Needs there are, but these are not and cannot be “rational”, nor can they be “rationally known” and “rationally met” – contrary to what was soon to become the central thesis of Weber’s entire lifework. (Like Nietzsche, Weber also “renounces’ the finality of “values” – their “ab-soluteness”, their suprasensible “quality”, their “objectivity”. But precisely because for Weber “science” cannot be “objective”, because it cannot sanction and justify “values”, it is possible for it to be extricated from “values” to the extent that it becomes “aware” of these “values” and thus achieve a limited measure of “wert-freiheit”. Much in the way of Schopenhauer’s principle of sufficient reason [cf. Piana’s essays on Schopenhauer], Weber the scientist, unlike Nietzsche, simply could not entirely jettison the notion of “rational” science [cf. Lowith’s essay on this].) These needs are “physio-logical instincts” that form part of life and the world (of the physis as opposed to the ordered cosmos) as exploitation, as struggle.

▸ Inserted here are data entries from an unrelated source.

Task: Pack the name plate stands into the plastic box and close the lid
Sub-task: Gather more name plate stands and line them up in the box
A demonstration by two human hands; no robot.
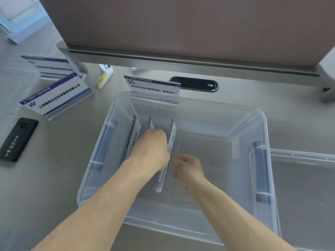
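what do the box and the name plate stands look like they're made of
Box: translucent, slightly frosted plastic; the table shows through its walls. Name plate stands: apparently clear glossy acrylic holding printed paper cards; the base edge looks see-through and catches light.

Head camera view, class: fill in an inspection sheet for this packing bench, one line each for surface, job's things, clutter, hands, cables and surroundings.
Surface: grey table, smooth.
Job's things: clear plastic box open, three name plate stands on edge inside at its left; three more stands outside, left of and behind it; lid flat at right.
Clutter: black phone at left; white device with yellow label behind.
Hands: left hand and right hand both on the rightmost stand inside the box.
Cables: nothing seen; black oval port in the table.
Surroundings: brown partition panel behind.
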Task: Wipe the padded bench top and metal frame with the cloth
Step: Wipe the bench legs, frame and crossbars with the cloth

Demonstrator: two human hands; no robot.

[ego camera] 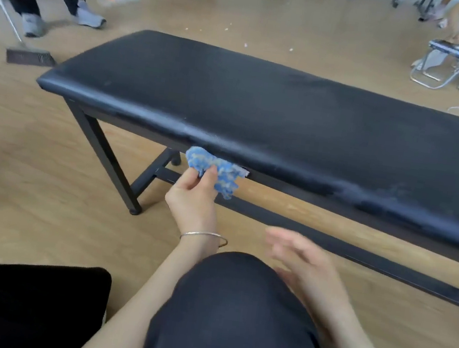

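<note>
Fingers [191, 179] of the left hand [190, 198] clamp the blue cloth [218, 171] under the worktop's [260, 105] front edge; the blurred right hand's [307, 260] fingers are apart.

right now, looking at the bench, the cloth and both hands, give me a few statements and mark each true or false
1. The left hand grips the blue cloth. True.
2. The blue cloth lies in the middle of the padded bench top. False: it is at the near edge, just under the padding.
3. The right hand holds a second cloth. False: it holds nothing. It is blurred, with its fingers spread, above the knee.
4. A broom rests its head on the floor beyond the bench's left end. True.
</note>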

There is then in Nietzsche neither a theory of in-dividuality in the sense of subject-ity, of ego-ity or Ich-heit, nor a theory of inter esse, of common being or comunitas, but rather a “duality of instincts” – the instincts for freedom of the artistic man and the instinct for truth (or science) of the rational man which is a product of “fear”. The former represent the original intuitive artistic invention of human existence through “the construction of metaphors”, while the latter represent the rationalist mortification of this intuition and the “crystallization and sclerosis” of metaphors through the “hardening” of these metaphors into concepts, into Platonic “primal forms” that erect an unreal suprasensible world of ideas linked by logical necessity in philosophy, as well as a false reality dictated by physico-mathematical necessity (“necessity is the mother of invention”) in science.

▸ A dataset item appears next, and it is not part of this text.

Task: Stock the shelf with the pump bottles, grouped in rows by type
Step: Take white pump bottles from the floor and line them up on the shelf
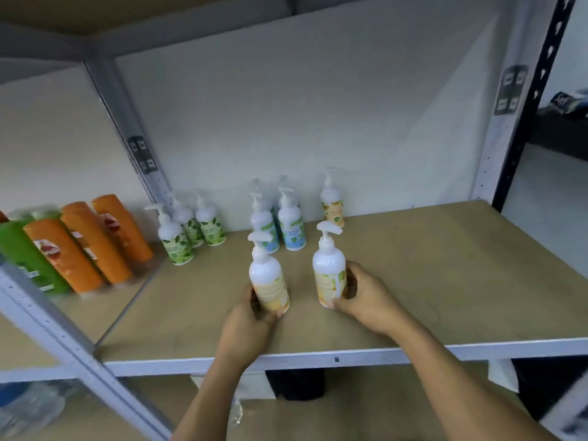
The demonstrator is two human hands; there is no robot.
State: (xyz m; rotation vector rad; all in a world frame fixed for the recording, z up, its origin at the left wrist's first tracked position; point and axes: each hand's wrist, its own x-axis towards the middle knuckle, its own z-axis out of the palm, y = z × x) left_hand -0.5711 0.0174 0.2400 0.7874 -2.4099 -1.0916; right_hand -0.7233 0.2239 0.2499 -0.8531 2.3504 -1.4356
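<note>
Hands grip one yellow-labelled pump bottle each, both upright on the shelf (445, 265) near its front edge: the left hand (246, 323) wraps the left bottle (270, 281), the right hand (366, 297) the right bottle (329, 275). Behind them, against the back wall, stand a third yellow bottle (332, 205), a blue-labelled group (283, 224) and a green-labelled group (187, 230). Orange bottles (95, 243) and a green bottle (22, 253) fill the next bay to the left.
</note>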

…Surely every human being who is at home with
such contemplations [i.e. the rational man] has felt a deep distrust against
any idealism of that kind [by the artistic man], as often as he has distinctly
convinced himself of the eternal rigidity, omnipresence, and infallibility
of nature's laws [Naturgesetzen]: he has arrived at the conclusion that as far as we can penetrate the heights of the telescopic and the depths of the microscopic world, everything is quite secure[!], complete, infinite, determined, and continuous.
Science will have to dig in these shafts eternally
and successfully and all things found are sure to
have to harmonise and not to contradict one another. (p186)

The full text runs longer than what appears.